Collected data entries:

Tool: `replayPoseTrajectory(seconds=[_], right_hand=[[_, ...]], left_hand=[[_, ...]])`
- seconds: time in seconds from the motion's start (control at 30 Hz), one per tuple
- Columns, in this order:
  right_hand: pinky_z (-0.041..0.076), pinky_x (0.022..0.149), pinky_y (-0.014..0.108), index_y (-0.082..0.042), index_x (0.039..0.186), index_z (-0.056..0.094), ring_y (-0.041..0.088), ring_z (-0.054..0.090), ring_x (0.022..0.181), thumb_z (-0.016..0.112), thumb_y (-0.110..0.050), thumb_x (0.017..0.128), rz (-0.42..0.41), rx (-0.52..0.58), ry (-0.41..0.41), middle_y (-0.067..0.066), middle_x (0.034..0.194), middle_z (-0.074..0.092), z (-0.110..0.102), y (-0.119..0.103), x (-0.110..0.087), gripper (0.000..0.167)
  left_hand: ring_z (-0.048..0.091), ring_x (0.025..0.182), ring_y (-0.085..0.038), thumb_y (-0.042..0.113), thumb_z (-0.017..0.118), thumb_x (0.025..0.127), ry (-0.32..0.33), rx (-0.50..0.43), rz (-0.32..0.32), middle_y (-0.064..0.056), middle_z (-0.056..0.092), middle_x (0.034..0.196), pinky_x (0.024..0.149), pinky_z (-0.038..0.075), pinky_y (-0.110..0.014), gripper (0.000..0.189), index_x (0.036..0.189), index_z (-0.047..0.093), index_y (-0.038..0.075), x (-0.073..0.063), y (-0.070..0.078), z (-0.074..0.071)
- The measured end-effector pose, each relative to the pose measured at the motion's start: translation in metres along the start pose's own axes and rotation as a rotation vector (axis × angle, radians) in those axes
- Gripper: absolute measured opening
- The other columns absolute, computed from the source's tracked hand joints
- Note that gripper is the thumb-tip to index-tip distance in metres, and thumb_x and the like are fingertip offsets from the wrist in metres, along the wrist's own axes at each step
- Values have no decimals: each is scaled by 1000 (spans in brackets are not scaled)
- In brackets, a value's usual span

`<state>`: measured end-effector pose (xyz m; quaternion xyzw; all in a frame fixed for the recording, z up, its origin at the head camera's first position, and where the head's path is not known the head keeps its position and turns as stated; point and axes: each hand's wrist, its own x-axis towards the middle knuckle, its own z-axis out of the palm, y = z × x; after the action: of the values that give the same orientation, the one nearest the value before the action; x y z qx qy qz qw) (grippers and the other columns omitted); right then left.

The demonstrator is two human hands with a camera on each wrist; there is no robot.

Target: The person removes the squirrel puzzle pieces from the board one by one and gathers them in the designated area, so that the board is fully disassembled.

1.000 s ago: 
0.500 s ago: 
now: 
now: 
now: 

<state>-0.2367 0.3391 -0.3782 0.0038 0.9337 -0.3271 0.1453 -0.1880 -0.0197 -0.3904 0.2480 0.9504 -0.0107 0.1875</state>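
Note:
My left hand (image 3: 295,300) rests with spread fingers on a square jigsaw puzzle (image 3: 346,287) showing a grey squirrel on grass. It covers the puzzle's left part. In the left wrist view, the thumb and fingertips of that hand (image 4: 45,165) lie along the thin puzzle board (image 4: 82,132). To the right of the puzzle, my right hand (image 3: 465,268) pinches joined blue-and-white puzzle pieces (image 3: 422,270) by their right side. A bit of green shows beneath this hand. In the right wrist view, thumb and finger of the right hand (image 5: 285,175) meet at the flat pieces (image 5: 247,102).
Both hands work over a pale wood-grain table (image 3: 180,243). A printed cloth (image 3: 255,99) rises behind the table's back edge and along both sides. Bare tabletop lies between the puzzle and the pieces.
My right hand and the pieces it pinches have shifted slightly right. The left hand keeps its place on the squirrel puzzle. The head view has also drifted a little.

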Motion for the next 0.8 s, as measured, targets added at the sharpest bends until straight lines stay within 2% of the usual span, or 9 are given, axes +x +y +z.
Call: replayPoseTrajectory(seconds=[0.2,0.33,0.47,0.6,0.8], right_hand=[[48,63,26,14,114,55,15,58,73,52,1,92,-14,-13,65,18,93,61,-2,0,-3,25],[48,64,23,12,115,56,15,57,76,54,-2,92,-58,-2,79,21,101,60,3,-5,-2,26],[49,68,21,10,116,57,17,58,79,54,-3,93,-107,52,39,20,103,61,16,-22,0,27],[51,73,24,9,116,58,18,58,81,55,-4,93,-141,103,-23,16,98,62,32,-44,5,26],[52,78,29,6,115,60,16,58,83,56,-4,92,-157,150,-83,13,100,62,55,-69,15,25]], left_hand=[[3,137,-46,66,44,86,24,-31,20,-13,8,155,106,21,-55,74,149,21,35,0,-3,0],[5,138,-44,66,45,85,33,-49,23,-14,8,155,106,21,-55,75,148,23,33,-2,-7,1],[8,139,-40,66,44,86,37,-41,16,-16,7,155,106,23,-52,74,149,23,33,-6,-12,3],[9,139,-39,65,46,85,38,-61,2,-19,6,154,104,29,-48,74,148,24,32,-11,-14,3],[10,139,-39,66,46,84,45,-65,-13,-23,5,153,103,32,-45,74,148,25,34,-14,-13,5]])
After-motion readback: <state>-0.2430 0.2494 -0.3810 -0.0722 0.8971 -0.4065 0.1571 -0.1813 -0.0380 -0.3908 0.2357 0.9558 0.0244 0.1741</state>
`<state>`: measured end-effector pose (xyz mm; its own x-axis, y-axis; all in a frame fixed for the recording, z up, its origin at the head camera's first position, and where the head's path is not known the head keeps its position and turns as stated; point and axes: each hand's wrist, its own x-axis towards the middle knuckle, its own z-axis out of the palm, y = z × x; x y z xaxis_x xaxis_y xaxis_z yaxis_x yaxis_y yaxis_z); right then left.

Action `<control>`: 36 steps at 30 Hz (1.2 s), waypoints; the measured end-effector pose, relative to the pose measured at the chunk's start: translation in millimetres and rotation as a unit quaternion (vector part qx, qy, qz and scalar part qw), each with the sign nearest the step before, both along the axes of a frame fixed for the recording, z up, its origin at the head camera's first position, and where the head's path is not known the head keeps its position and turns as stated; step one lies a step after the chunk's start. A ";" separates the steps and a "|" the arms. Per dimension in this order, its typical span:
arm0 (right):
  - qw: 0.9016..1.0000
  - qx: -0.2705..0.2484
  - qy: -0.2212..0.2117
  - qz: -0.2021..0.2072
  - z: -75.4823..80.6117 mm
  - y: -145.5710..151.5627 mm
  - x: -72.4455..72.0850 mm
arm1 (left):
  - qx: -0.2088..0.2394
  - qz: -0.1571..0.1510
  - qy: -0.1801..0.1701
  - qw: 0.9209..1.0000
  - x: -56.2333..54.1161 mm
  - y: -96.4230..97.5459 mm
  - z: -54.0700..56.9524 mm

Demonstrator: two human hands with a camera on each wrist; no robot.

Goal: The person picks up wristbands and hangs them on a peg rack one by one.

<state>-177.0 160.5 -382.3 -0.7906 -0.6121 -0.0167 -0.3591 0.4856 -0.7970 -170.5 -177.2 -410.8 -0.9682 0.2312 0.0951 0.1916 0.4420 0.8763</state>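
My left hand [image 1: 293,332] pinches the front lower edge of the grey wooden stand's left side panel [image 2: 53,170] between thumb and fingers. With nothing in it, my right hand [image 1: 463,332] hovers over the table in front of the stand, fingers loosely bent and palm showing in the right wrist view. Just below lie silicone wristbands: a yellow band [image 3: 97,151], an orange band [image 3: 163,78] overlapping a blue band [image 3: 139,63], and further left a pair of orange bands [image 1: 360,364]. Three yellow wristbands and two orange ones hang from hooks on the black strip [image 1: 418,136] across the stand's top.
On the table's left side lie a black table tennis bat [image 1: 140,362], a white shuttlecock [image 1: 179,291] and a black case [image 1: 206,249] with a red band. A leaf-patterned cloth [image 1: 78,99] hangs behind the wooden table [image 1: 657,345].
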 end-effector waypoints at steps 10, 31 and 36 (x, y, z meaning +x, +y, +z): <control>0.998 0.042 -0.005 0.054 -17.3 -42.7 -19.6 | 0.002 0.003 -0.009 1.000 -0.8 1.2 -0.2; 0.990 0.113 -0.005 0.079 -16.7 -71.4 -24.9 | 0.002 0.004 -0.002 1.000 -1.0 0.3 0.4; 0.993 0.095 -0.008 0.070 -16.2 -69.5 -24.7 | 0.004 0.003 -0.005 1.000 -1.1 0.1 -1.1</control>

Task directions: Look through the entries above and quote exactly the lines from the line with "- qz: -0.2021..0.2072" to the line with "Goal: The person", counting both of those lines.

Output below:
  - qz: -0.2021..0.2072
  - z: -75.4823..80.6117 mm
  - y: -145.5710..151.5627 mm
  - x: -72.4455..72.0850 mm
arm1 (left):
  - qx: -0.2088..0.2394
  - qz: -0.1571..0.1510
  - qy: -0.1801..0.1701
  - qw: 0.9209..1.0000
  - x: -56.2333..54.1161 mm
  - y: -96.4230..97.5459 mm
  - z: -54.0700..56.9524 mm

Demonstrator: two human hands with a camera on each wrist; no robot.

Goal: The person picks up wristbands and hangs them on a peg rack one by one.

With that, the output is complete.